The sovereignty principle can, in this way, explain why harm matters: if I harm you, I deprive you of your powers, and thereby make you subject to my choice. It can also explain why harm doesn’t matter, in cases where it seems not to, as in cases of fair contests, of volenti non fit inuria, or of harm to self. In all of these cases, no usurpation or destruction of the ability to choose and to set one’s ends for oneself is involved, because one has consented. One’s consent legitimizes what might otherwise be an exercise of despotism. Finally, the sovereignty principle, according to Ripstein, can also explain what is wrong with harmless crimes against property like the example of my taking a nap in your bed, because your property should be seen as part of the powers that are external to your own person, and that are important for your exercise of the power of choice.
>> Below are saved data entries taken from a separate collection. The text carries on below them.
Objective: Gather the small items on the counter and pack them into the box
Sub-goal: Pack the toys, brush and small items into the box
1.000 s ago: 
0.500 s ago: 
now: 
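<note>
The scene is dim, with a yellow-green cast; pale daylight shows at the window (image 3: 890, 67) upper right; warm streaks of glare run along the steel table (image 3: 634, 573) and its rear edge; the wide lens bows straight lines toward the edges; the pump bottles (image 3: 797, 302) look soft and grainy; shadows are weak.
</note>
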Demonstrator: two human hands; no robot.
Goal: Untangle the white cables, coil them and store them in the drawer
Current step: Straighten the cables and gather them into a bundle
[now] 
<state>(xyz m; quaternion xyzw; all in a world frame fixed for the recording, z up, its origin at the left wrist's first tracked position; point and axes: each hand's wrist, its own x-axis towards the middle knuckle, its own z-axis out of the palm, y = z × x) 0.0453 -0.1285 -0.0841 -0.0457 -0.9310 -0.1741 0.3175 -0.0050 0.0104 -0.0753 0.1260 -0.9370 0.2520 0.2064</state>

When I take a nap in your bed, I usurp your property. By usurping your property, I wrong you by using your powers for purposes which are not yours, and therefore by exercising domination over you.

Ripstein claimed that the sovereignty principle’s view of harmless property crime does not depend on controversial theses about whether property is bundle of rights or a social practice. For the purposes of criminal law, property is simply the sum of means at your disposal for setting your own ends. However you may have acquired property, what is significant about it now is that you have it as part of your external powers, and that a regime of equal freedom is a regime where everyone uses property as they see fit. The sovereignty principle’s view, then, is that the ‘wrongness’ involved in invading someone’s property is tantamount to a usurpation of their power of choice, and Ripstein concluded that this view is compatible with a wide range of theses about what property is, and what the limits of ownership are. Once these limits are in place, any violation of them is an exercise of domination over an individual’s sovereign sphere.